Verse explainer

What does 1 Timothy 6:10 really mean?

It's not money that's the root of evil — it's the LOVE of money. The verse indicts a craving of the heart, not the coins in your pocket.

KJV

For the love of money is the root of all evil: which while some coveted after, they have erred from the faith, and pierced themselves through with many sorrows.

BSB

For the love of money is the root of all kinds of evil. By craving it, some have wandered away from the faith and pierced themselves with many sorrows.

Paul is warning Timothy about people who treat godliness as a means of profit (vv. 5-9) — those who long to be rich and fall into a snare. The diagnosis is precise: not money, but the love of it (philargyria, literally "silver-loving"). The Greek even reads more like "a root of all kinds of evil" than "the root of all evil" — money-hunger breeds many evils, not every evil. The picture is of a craving that lures people away from faith and impales them on sorrows. Wealth itself isn't condemned; the very next verses tell the rich to be generous, not to despair (vv. 17-19).

"Money is the root of all evil." The single most common misquote drops the crucial words "the love of." Paul does not say money is evil or its root; he says the love of money is. Money is a neutral tool — the same letter tells the wealthy to do good and be generous (vv. 17-19). And the Greek points to "a root of all kinds of evil," not the lone source of every evil. The target is a grasping heart, which can afflict the poor as easily as the rich.
Matthew Henryearly 18th c. · PD

Henry is careful to say it is the love of money, not money itself, that is the root of evil — an inordinate desire that has drawn many from the faith and filled them with self-inflicted sorrows; riches well used are a blessing.

John Gill18th c. · PD

Gill notes the apostle blames the covetous affection, not the metal, and reads the phrase as money-love being a root from which all sorts of evils spring, piercing the greedy soul with anguish.

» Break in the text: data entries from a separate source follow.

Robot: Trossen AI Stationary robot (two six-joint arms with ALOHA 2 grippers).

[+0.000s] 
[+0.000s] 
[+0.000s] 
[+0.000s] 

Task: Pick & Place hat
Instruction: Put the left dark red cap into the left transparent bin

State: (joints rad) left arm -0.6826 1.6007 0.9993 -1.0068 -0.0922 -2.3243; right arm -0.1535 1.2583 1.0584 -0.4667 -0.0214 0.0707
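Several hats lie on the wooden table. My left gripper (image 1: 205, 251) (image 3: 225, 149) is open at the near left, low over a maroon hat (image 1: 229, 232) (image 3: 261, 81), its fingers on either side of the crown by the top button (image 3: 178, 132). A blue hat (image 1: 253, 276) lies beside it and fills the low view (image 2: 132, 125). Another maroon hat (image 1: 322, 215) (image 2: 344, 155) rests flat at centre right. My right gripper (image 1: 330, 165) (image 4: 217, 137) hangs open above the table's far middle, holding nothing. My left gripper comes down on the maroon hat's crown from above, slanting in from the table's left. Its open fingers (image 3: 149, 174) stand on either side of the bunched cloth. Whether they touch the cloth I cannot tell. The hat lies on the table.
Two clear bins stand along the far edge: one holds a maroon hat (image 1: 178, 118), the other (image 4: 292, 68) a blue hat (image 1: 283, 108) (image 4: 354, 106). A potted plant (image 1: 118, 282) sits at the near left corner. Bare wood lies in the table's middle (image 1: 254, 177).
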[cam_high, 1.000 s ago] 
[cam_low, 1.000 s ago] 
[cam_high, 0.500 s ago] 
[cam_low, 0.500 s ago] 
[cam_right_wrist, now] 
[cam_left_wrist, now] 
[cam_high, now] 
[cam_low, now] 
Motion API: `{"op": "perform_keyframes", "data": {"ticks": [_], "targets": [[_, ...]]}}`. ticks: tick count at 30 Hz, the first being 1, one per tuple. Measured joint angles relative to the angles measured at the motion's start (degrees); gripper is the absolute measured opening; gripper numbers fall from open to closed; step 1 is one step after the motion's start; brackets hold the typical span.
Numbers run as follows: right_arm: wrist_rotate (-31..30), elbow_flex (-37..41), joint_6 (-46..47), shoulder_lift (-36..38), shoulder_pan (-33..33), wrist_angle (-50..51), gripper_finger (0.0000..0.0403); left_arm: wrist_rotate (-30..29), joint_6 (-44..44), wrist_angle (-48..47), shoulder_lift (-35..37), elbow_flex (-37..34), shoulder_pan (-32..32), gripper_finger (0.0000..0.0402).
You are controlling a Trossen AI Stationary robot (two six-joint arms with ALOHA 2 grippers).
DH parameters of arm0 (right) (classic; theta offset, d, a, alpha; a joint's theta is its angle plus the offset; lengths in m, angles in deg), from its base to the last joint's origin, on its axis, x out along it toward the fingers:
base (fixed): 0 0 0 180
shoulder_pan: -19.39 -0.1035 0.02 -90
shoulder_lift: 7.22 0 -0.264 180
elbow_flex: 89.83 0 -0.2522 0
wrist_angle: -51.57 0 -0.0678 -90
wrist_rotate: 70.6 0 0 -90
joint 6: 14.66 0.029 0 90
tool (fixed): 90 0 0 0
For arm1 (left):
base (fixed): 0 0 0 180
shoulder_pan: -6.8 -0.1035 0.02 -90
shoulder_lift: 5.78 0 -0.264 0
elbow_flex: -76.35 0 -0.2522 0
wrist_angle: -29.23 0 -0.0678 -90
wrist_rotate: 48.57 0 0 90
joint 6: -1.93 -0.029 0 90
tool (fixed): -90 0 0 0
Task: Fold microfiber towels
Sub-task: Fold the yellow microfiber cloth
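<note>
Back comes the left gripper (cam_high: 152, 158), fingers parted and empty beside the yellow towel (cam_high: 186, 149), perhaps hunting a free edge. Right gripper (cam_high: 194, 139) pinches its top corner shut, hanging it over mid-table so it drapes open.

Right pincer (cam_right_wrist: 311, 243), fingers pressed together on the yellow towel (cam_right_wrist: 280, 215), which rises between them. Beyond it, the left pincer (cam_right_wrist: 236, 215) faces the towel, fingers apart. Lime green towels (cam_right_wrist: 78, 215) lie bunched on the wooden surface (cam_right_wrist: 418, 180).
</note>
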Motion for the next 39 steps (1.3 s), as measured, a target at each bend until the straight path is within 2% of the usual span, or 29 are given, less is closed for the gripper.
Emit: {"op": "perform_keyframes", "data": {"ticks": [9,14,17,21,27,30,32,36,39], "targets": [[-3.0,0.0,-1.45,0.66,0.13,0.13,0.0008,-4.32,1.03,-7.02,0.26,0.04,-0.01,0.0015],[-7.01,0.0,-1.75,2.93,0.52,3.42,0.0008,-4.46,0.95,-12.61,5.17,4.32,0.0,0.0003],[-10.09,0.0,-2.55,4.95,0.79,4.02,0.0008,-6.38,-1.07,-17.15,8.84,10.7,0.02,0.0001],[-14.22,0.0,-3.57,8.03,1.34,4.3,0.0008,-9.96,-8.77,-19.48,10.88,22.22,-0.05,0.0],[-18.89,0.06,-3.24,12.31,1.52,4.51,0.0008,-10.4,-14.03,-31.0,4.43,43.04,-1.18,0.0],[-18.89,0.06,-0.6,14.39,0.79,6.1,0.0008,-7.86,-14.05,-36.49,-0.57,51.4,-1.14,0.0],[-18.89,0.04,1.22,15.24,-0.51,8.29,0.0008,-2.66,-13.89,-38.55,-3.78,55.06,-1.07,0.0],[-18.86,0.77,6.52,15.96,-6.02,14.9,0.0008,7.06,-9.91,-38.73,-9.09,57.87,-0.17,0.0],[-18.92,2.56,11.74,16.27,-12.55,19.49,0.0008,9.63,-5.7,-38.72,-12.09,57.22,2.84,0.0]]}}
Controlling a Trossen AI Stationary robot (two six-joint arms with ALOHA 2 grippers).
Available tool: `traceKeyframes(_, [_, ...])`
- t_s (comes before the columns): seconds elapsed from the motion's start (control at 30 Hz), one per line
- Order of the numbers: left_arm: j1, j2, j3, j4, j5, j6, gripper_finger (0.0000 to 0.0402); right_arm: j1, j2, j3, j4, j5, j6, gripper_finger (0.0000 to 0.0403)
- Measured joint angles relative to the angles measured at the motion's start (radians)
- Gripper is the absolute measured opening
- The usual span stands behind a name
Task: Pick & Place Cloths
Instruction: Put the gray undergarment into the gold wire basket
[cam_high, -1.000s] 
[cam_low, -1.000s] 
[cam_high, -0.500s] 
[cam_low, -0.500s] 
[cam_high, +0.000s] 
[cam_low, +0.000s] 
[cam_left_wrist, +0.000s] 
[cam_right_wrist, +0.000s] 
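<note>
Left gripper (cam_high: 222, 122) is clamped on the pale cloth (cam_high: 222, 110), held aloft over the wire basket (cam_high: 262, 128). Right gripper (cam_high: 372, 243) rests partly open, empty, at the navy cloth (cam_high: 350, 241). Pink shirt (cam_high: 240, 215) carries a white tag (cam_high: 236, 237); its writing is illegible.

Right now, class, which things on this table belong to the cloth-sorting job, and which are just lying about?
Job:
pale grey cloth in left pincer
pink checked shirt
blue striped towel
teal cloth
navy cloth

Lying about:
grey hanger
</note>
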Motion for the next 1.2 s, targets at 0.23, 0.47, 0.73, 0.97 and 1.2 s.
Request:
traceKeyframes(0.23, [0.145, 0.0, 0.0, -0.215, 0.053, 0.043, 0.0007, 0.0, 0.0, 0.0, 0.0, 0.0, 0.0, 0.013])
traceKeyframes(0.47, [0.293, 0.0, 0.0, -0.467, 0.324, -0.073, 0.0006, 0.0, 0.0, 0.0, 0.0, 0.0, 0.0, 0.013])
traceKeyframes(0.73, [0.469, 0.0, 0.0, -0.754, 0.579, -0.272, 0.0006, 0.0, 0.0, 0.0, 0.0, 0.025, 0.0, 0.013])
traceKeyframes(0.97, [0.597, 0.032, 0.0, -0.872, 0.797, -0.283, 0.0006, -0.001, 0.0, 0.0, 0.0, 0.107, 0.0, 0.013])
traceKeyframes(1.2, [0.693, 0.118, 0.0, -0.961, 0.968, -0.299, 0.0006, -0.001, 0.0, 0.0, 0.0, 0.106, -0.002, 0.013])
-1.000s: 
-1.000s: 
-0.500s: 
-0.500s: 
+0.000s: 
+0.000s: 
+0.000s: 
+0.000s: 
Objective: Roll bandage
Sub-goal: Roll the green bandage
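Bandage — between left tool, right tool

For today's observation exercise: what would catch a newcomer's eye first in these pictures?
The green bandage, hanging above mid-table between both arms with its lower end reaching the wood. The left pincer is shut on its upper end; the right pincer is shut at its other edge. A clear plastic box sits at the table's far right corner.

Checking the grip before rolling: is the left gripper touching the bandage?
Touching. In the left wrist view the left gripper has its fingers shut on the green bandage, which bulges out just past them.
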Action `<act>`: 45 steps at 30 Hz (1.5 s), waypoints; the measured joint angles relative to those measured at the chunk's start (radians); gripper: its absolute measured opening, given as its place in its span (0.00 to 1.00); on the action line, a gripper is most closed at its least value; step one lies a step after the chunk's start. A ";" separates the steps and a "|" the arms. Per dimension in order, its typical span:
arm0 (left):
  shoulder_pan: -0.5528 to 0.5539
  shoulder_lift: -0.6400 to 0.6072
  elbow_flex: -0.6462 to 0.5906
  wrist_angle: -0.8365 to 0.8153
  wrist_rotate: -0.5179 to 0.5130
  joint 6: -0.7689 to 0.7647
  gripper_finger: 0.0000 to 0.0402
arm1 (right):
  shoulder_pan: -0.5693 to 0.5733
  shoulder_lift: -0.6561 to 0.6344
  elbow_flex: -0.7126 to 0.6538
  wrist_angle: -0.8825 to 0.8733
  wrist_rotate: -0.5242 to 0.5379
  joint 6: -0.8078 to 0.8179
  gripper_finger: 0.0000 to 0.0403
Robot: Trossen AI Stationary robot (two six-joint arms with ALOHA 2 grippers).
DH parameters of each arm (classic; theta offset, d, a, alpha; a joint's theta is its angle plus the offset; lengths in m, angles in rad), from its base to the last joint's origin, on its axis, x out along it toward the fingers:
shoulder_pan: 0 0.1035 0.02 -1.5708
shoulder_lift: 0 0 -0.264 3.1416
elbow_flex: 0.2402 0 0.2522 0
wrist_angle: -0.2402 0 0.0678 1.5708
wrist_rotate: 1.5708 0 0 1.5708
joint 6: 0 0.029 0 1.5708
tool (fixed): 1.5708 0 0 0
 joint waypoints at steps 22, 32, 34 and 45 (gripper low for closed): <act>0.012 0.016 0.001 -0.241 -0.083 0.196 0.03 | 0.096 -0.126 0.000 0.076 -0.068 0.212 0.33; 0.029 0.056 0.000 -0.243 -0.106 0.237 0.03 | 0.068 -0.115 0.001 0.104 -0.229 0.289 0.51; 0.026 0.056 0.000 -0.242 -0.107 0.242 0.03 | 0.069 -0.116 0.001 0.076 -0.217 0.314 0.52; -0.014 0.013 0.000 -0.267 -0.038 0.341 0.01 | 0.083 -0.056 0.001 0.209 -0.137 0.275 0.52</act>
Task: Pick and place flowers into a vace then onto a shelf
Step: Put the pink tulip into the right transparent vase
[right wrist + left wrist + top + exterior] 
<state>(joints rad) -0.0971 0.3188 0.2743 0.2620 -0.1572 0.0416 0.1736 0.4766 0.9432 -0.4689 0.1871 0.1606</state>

Jamieson, Fausset & Brown19th c. · PD

JFB observe the Greek lacks the article — "a root of all kinds of evil" — and stress that it is the eager craving, not possession of wealth, that Paul condemns as breeding manifold evils and apostasy.

φιλαργυρία philargyria

Literally "love of silver" (philos, loving + argyros, silver). It names an affection of the heart, not a substance. Paul's whole point hangs on this word: the danger is the craving, the grasping love, not money as such. And the sentence reads "a root of all kinds of evil" — money-love spawns many evils, not the single source of all evil.